* Work required *
Copy out all of the data below exactly, so that no word differs from the original.
[Opening Data section section]
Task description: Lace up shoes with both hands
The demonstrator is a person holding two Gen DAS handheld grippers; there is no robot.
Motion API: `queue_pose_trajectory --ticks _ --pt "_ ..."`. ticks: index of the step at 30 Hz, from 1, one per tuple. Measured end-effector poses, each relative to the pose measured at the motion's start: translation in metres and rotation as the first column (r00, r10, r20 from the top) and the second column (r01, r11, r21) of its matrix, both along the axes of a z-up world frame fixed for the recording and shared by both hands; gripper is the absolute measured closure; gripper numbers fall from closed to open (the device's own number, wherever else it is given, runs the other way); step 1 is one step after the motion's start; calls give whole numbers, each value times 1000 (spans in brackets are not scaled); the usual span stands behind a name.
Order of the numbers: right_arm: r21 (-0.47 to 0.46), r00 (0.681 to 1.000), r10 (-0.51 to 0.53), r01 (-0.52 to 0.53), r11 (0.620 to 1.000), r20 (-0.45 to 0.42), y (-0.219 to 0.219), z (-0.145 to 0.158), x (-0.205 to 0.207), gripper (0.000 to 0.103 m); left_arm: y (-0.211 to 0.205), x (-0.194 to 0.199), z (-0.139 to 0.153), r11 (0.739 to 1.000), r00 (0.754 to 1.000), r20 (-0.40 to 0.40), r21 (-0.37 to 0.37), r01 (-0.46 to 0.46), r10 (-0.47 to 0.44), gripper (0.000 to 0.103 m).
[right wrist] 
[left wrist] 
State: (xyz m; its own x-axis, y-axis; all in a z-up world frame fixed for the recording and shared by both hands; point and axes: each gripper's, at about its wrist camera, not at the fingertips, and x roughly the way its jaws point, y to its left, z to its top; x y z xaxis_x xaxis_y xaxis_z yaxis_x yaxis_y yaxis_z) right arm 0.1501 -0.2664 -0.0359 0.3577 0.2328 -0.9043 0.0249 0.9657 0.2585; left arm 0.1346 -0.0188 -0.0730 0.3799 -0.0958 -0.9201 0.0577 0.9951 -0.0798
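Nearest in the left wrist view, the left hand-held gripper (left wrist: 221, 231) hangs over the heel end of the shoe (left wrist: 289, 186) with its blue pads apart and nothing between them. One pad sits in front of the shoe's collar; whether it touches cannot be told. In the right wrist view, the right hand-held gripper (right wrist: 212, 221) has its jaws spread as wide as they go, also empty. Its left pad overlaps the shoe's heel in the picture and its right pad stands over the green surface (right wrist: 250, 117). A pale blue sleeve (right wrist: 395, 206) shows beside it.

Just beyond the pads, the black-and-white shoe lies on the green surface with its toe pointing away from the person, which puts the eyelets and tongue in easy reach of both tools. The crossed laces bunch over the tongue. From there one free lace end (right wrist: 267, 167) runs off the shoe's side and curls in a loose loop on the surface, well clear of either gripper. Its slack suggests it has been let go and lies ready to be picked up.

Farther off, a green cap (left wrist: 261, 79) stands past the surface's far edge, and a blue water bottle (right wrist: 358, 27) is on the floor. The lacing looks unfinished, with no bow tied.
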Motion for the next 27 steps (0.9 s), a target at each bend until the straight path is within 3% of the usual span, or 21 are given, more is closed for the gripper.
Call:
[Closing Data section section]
* Answer space *
Task description: Lace up shoes with both hands
The demonstrator is a person holding two Gen DAS handheld grippers; there is no robot.
Motion API: `queue_pose_trajectory --ticks _ --pt "_ ..."`. ticks: index of the step at 30 Hz, from 1, one per tuple. Measured end-effector poses, each relative to the pose measured at the motion's start: translation in metres and rotation as the first column (r00, r10, r20 from the top) and the second column (r01, r11, r21) of its matrix, both along the axes of a z-up world frame fixed for the recording and shared by both hands; gripper is the absolute measured closure; gripper numbers fall from closed to open (the device's own number, wherever else it is given, runs the other way); step 1 is one step after the motion's start; calls give whole numbers, each value times 1000 (spans in brackets are not scaled); the usual span stands behind a name.
Order of the numbers: right_arm: r21 (-0.47 to 0.46), r00 (0.681 to 1.000), r10 (-0.51 to 0.53), r01 (-0.52 to 0.53), r11 (0.620 to 1.000), r20 (-0.45 to 0.42), y (-0.219 to 0.219), z (-0.145 to 0.158), x (-0.205 to 0.207), gripper (0.000 to 0.103 m); left_arm: y (-0.211 to 0.205), x (-0.194 to 0.199), z (-0.139 to 0.153), r11 (0.739 to 1.000), r00 (0.754 to 1.000), r20 (-0.40 to 0.40), r21 (-0.37 to 0.37), r01 (-0.46 to 0.46), r10 (-0.47 to 0.44), gripper (0.000 to 0.103 m).
[right wrist] 
[left wrist] 
State: (xyz m; its own x-axis, y-axis; all in a z-up world frame fixed for the recording and shared by both hands; point and axes: each gripper's, at about its wrist camera, not at the fingertips, and x roughly the way its jaws point, y to its left, z to its top; x y z xaxis_x xaxis_y xaxis_z yaxis_x yaxis_y yaxis_z) right arm 0.1501 -0.2664 -0.0359 0.3577 0.2328 -0.9043 0.0249 0.9657 0.2585; left arm 0.1346 -0.0188 -0.0730 0.3799 -0.0958 -0.9201 0.0577 0.9951 -0.0798
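Nearest in the left wrist view, the left hand-held gripper (left wrist: 221, 231) hangs over the heel end of the shoe (left wrist: 289, 186) with its blue pads apart and nothing between them. One pad sits in front of the shoe's collar; whether it touches cannot be told. In the right wrist view, the right hand-held gripper (right wrist: 212, 221) has its jaws spread as wide as they go, also empty. Its left pad overlaps the shoe's heel in the picture and its right pad stands over the green surface (right wrist: 250, 117). A pale blue sleeve (right wrist: 395, 206) shows beside it.

Just beyond the pads, the black-and-white shoe lies on the green surface with its toe pointing away from the person, which puts the eyelets and tongue in easy reach of both tools. The crossed laces bunch over the tongue. From there one free lace end (right wrist: 267, 167) runs off the shoe's side and curls in a loose loop on the surface, well clear of either gripper. Its slack suggests it has been let go and lies ready to be picked up.

Farther off, a green cap (left wrist: 261, 79) stands past the surface's far edge, and a blue water bottle (right wrist: 358, 27) is on the floor. The lacing looks unfinished, with no bow tied.
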Motion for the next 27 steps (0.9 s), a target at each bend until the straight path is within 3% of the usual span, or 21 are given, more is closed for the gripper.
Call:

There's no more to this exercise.